Lorsqu'une correspondance complète est établie, les règles du bloc sont évaluées. Lorsqu'une correspondance partielle est établie, les règles de match imbriquées sont testées pour voir si un path imbriqué complétera la correspondance.

Les règles de chaque match complète sont évaluées pour déterminer s'il faut autoriser la demande. Si une règle correspondante accorde l'accès, la demande est autorisée. Si aucune règle correspondante n'accorde l'accès, la demande est refusée.

// Given request.path == /example/hello/nested/path the following
// declarations indicate whether they are a partial or complete match and
// the value of any variables visible within the scope.
service firebase.storage {
  // Partial match.
  match /example/{singleSegment} {   // `singleSegment` == 'hello'
    allow write;                     // Write rule not evaluated.
    // Complete match.
    match /nested/path {             // `singleSegment` visible in scope.
      allow read;                    // Read rule is evaluated.
    }
  }
  // Complete match.
  match /example/{multiSegment=**} { // `multiSegment` == /hello/nested/path
    allow read;                      // Read rule is evaluated.
  }
}

Comme le montre l'exemple ci-dessus, les déclarations de path prennent en charge les variables suivantes :

  • Caractère générique à segment unique : une variable générique est déclarée dans un chemin en enveloppant une variable entre accolades : {variable} . Cette variable est accessible dans l'instruction match en tant que string .
  • Caractère générique récursif : le caractère générique récursif ou multisegment correspond à plusieurs segments de chemin au niveau ou en dessous d'un chemin. Ce caractère générique correspond à tous les chemins situés sous l'emplacement auquel vous l'avez défini. Vous pouvez le déclarer en ajoutant la chaîne =** à la fin de votre variable de segment : {variable=**} . Cette variable est accessible dans l'instruction match en tant qu'objet path .

Permettre

Le bloc match contient une ou plusieurs instructions allow . Ce sont vos règles réelles. Vous pouvez appliquer des règles d' allow à une ou plusieurs méthodes. Les conditions d'une instruction allow doivent être évaluées comme vraies pour que Cloud Firestore ou Cloud Storage accorde toute demande entrante. Vous pouvez également écrire des instructions allow sans conditions, par exemple, allow read . Cependant, si l'instruction allow n'inclut pas de condition, elle autorise toujours la requête pour cette méthode.

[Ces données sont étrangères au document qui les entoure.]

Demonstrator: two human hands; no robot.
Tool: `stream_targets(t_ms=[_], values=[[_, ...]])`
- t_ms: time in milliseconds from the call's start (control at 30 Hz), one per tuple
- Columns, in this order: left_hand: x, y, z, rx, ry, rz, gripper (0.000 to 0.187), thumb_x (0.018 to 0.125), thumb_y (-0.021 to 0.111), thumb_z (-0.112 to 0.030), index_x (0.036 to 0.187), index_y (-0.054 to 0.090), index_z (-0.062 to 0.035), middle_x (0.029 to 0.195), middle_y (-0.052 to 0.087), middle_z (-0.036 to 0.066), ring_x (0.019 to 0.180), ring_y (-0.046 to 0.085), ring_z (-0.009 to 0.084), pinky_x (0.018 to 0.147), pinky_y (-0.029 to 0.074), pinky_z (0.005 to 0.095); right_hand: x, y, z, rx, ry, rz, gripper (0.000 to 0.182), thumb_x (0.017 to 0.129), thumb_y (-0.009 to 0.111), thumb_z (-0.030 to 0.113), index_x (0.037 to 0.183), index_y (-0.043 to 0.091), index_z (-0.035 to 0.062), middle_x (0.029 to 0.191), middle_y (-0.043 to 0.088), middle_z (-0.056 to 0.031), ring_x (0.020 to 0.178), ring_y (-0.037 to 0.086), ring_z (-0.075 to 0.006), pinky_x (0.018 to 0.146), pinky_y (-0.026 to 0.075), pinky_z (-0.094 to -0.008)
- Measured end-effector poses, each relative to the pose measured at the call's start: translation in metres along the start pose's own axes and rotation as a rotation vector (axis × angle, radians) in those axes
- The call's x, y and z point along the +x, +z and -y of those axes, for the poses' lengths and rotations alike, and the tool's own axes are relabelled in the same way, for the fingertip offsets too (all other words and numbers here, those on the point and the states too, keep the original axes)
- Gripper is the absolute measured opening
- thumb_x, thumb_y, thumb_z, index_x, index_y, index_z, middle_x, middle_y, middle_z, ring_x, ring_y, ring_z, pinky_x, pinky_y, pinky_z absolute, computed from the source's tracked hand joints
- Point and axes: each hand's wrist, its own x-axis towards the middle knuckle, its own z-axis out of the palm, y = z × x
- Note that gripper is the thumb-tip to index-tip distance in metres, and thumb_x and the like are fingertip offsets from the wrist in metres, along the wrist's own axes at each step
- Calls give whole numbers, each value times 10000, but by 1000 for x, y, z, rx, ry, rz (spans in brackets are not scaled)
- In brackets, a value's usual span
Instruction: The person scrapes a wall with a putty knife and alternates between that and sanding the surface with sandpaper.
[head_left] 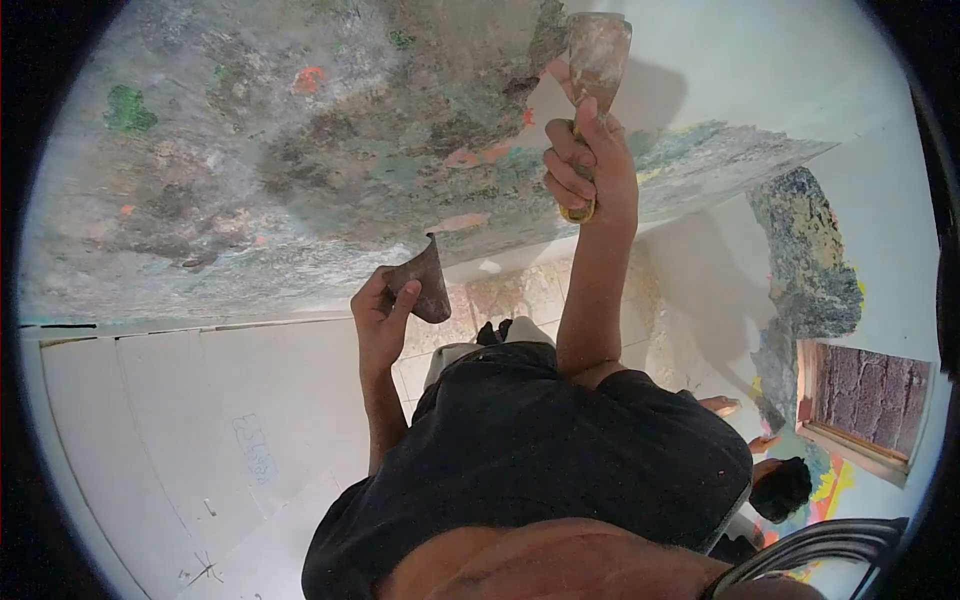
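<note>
My right hand point(592, 165) is raised to the wall, its fingers wrapped round the yellow handle of a putty knife point(600, 55). The broad, whitish-smeared blade points up and overlaps the border between bare, stained wall and white coating. Lower and to the left, my left hand point(382, 312) pinches a thin, curved dark brown plate point(424, 284) between thumb and fingers. The plate's upper corner comes close to the foot of the patchy wall point(330, 170), which shows grey, green and orange paint remains.
A white panel point(210, 430) with blue markings stands at the left. Speckled floor tiles point(510, 300) lie below. On the right, another person point(780, 488) is near a side wall with a scraped patch point(808, 255) and a wood-framed opening point(865, 400). Coiled black cable point(830, 550) hangs at lower right.
</note>
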Motion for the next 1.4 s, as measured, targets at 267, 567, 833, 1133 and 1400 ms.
stream_targets(t_ms=[267, 567, 833, 1133, 1400], values=[[-2, -8, 0, 2, 29, 15, 180, 923, 688, -126, 1020, 626, 11, 873, 640, 3, 815, 553, 64, 736, 456, 234, -1, 9, -7, -54, -18, -85, 563, 1017, 485, 397, 1480, 346, 108, 562, 301, 65, 341, 260, -26, 281, 253, -195], [-6, -13, 1, -50, 67, -3, 137, 923, 677, -104, 990, 634, 7, 857, 636, 1, 790, 553, 63, 709, 455, 233, 0, 19, -10, -36, -36, -53, 533, 1014, 491, 402, 1469, 374, 152, 557, 310, 59, 335, 245, -35, 274, 227, -202], [-10, -20, -1, -39, 66, -46, 110, 923, 675, -98, 963, 634, -5, 844, 621, -11, 801, 542, 61, 727, 440, 228, 7, 32, -5, -83, -3, -102, 543, 1011, 491, 412, 1476, 359, 164, 551, 298, 59, 337, 251, -41, 293, 233, -201], [-11, -20, -6, -54, 67, -64, 117, 917, 679, -99, 960, 632, 0, 854, 615, -13, 791, 526, 56, 722, 431, 223, 2, 41, -6, -106, 0, -93, 540, 1000, 516, 419, 1459, 391, 164, 551, 302, 64, 335, 253, -32, 285, 234, -202], [-13, -20, -9, -68, 96, -65, 135, 920, 681, -111, 961, 625, 4, 851, 615, -9, 777, 522, 51, 703, 436, 224, 9, 43, -2, -20, -11, -11, 500, 1019, 484, 405, 1453, 401, 170, 550, 302, 74, 336, 262, -29, 284, 247, -197]])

Si l'une des règles d' allow de la méthode est satisfaite, la demande est autorisée. De plus, si une règle plus large accorde l'accès, les règles accordent l'accès et ignorent toutes les règles plus granulaires qui pourraient limiter l'accès.

Prenons l'exemple suivant, où n'importe quel utilisateur peut lire ou supprimer n'importe lequel de ses propres fichiers. Une règle plus granulaire n'autorise les écritures que si l'utilisateur qui demande l'écriture est propriétaire du fichier et que le fichier est un PNG. Un utilisateur peut supprimer tous les fichiers du sous-chemin, même s'il ne s'agit pas de fichiers PNG, car la règle précédente le permet.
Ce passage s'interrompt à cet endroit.